WHAT YOU SHOULD DO: Without any pictures, print the lines below from the one that has "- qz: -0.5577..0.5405" through the one that has "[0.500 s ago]", exactly and nothing else.

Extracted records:
▼
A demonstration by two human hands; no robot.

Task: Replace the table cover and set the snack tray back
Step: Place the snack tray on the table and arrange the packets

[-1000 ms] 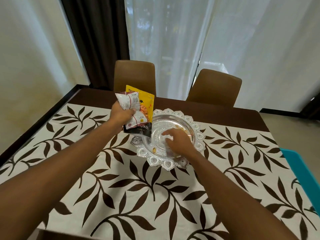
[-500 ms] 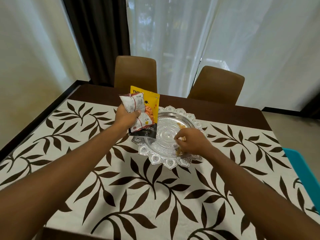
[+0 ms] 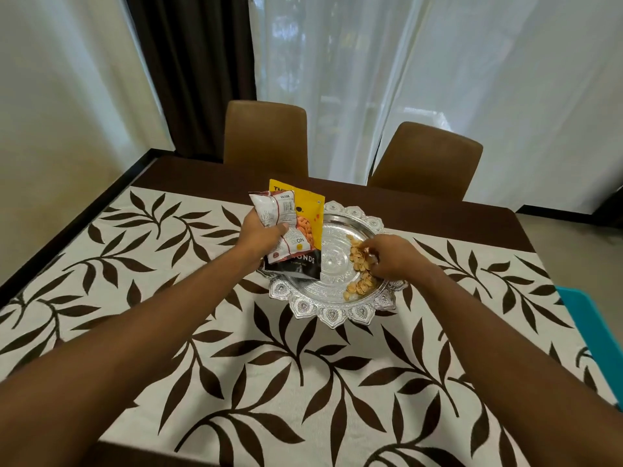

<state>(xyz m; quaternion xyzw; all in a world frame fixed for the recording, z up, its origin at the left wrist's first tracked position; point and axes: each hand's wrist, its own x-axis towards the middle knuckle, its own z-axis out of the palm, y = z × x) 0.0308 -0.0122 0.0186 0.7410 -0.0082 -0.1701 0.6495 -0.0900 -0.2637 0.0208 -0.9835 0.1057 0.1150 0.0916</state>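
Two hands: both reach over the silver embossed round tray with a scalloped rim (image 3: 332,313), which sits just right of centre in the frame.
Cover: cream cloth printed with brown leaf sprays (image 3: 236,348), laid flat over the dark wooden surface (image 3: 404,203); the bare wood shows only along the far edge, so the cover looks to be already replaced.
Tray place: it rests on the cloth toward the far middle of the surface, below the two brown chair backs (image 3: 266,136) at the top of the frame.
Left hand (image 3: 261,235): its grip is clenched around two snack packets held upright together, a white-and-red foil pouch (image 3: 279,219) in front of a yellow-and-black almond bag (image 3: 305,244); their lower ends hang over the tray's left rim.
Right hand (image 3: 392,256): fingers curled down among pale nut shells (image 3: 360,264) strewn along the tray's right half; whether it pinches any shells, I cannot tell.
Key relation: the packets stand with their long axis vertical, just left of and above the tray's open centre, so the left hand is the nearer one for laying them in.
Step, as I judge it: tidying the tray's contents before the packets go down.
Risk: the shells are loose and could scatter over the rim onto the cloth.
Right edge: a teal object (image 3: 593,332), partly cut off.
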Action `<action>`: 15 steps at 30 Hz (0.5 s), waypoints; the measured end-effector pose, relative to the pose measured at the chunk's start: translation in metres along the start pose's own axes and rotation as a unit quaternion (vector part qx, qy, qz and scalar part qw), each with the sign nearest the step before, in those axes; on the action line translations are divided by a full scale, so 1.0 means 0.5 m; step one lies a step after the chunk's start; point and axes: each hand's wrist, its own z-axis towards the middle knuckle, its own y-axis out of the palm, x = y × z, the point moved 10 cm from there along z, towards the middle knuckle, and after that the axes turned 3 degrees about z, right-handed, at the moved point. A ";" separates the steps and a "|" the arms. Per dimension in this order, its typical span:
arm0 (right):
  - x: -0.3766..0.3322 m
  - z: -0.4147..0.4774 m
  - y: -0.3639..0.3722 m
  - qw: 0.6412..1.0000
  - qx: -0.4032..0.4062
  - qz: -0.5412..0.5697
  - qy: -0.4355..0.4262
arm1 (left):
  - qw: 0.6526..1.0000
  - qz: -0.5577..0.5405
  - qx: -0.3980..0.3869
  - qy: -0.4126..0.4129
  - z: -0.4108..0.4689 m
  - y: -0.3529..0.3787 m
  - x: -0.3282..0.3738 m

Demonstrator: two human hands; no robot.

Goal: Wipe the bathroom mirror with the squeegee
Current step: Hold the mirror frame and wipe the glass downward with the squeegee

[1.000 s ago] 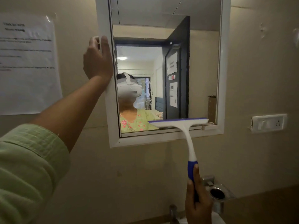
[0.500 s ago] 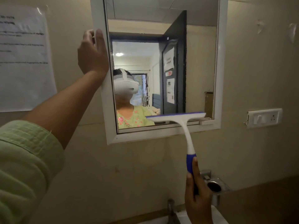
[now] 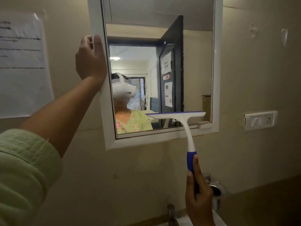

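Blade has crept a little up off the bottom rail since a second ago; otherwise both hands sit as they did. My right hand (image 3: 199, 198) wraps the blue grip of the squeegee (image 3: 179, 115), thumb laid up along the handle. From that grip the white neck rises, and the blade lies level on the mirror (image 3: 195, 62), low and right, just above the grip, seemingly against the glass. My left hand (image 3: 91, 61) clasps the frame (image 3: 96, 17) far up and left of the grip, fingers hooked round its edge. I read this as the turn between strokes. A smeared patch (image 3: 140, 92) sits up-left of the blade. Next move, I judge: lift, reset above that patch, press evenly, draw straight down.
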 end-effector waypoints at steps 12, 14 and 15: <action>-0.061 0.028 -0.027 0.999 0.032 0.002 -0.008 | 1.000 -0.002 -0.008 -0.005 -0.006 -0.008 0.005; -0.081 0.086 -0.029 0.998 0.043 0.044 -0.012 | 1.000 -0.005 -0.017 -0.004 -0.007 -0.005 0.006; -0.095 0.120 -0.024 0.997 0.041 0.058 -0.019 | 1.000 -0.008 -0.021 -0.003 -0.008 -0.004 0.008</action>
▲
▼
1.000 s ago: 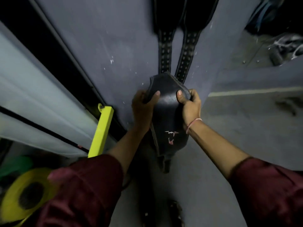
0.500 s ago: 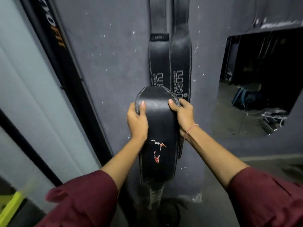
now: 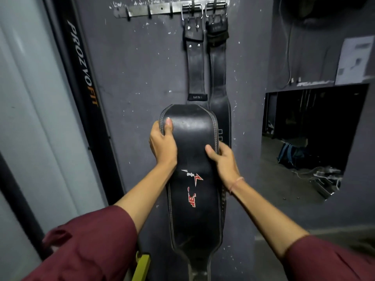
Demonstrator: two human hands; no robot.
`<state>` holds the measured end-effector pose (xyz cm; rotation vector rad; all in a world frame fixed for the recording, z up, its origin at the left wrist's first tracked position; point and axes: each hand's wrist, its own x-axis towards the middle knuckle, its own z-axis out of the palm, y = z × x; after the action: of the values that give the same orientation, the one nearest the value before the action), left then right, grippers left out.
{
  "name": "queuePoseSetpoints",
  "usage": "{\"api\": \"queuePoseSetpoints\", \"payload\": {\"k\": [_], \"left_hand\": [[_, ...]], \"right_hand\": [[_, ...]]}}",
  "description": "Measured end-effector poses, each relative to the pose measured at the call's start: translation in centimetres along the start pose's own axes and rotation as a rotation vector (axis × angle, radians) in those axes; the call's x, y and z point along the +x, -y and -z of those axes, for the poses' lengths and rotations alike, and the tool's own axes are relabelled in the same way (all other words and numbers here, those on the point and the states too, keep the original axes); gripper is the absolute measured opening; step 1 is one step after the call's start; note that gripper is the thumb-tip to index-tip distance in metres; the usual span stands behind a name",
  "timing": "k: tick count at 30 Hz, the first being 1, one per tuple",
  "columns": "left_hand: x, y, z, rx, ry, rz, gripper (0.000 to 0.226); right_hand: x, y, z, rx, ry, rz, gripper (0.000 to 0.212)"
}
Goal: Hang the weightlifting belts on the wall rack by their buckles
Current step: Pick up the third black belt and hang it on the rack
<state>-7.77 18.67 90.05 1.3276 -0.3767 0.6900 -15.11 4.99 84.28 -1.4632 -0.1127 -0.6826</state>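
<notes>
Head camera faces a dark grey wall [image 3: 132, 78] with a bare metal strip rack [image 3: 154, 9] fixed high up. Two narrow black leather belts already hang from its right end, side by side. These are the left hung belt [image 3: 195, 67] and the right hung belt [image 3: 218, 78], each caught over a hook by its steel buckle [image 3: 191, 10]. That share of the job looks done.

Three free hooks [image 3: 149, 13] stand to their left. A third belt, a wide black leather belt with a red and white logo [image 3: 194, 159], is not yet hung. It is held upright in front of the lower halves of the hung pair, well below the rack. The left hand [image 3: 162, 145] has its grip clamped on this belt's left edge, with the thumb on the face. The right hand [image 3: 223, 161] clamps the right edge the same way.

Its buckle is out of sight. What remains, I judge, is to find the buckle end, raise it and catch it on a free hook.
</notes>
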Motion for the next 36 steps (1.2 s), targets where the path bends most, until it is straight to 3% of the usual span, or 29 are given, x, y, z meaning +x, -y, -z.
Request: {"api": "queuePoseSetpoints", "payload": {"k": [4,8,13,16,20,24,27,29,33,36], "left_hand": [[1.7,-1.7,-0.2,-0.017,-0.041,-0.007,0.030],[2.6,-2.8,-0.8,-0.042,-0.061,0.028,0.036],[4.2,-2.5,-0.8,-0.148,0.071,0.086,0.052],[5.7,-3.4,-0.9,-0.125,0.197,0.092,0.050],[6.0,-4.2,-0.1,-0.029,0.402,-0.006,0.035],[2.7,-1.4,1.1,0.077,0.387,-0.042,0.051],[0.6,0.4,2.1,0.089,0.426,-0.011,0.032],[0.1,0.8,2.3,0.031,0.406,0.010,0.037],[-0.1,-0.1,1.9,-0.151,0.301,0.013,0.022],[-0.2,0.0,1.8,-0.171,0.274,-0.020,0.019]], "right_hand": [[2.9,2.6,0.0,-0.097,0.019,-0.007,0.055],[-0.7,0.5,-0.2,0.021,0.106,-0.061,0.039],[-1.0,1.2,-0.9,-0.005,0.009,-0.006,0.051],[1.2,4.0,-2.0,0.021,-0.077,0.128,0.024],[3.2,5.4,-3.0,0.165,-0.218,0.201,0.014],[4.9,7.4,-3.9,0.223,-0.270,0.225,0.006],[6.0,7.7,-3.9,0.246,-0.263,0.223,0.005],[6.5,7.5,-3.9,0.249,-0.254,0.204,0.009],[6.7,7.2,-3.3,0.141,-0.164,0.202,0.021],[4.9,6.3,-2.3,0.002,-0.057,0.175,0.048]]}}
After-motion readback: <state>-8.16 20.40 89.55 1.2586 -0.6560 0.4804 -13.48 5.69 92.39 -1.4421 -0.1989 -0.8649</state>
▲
EXERCISE SOLUTION:
  - qz: -0.5577..0.5405
  - qx: -0.3980..0.3869
  - qy: -0.4126..0.4129
  - z: -0.4108..0.4689 m
  - y: -0.3529..0.3787 m
  - x: -0.3282..0.3738 m

Demonstrator: two human hands; no robot.

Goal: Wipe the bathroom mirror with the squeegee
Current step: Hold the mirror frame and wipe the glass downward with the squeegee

[1.000 s ago] 
[0.500 s ago] 

This completes the answer to the exercise.